**Your task**
Search the data below for the word "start" and report how many lines contain it, with no added words.

BEGIN Source data

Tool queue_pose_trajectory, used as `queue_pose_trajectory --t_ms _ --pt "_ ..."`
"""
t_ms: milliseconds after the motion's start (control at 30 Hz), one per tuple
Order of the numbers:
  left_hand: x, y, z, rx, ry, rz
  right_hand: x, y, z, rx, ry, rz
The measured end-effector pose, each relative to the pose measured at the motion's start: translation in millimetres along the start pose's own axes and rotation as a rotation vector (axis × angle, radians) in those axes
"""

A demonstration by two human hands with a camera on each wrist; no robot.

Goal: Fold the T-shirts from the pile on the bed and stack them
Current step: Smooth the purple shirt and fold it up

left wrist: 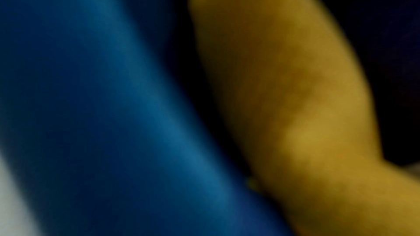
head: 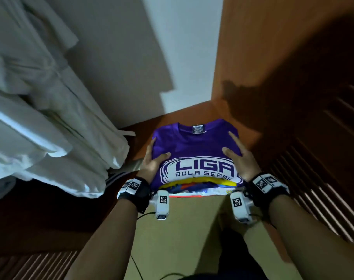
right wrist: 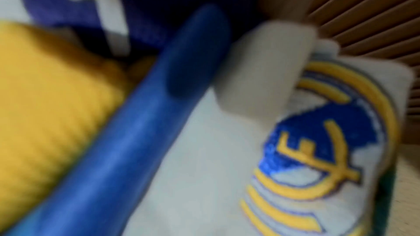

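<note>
While the fingers of the left hand (head: 152, 161) lay along the nine o'clock edge of the purple T-shirt (head: 194, 146), its thumb curled over onto the top face, so that hand gripped the side of the folded shirt; whether the fingers reached under the layers below I could not tell. At three o'clock the right hand (head: 240, 158) mirrored it, fingers extended flat along the cloth and thumb spread on top, pressing rather than pinching. Between them the purple shirt, collar label at twelve o'clock, sat squarely folded on a stack of folded shirts (head: 200, 188) (yellow, blue and white edges showed at six o'clock, and the right wrist view caught a white shirt with a crest (right wrist: 327, 141)). This stack rested on a wooden shelf (head: 192, 113) in a corner, white bedding (head: 50, 126) bunched at nine o'clock. Judging by this, several shirts were folded and stacked; no unfolded pile was in view, so what remained was unclear.
</note>
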State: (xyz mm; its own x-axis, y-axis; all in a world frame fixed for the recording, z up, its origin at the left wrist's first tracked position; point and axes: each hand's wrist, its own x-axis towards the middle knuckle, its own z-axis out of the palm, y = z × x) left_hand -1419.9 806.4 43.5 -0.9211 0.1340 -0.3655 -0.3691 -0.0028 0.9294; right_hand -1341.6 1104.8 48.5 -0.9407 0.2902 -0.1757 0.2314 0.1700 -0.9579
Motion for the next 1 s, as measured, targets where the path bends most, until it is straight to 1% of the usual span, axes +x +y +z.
queue_pose_trajectory --t_ms 100,200,300,433,600,767,833,900,1000 --pt "65 4 16 -0.022 0.097 -0.011 98 3 -2 -0.002 -0.13 -0.027" --pt "129 0 27 -0.046 0.149 -0.04 180 10 2 -0.023 -0.172 -0.038" --pt "195 -16 33 -0.087 0.206 -0.07 261 29 15 -0.047 -0.218 -0.021" --pt "286 -56 28 -0.106 0.254 -0.085 355 74 47 -0.085 -0.27 -0.032" --pt "395 -111 9 -0.097 0.295 -0.083 464 149 98 -0.103 -0.278 -0.046" --pt "488 -163 -16 0.0 0.304 -0.054 544 215 143 -0.076 -0.246 -0.013" --pt "515 -181 -24 0.031 0.307 -0.046 566 240 156 -0.093 -0.25 -0.014" --pt "536 -197 -30 0.065 0.297 -0.035 587 264 165 -0.112 -0.288 -0.014" --pt "558 -213 -36 0.102 0.314 -0.018 614 290 174 -0.052 -0.314 0.023"
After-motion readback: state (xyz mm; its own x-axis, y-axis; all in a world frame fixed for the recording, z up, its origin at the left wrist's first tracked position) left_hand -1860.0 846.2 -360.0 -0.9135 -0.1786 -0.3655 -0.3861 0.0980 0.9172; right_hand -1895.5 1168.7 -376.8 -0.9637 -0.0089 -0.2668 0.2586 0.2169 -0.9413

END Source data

**Expected output**
2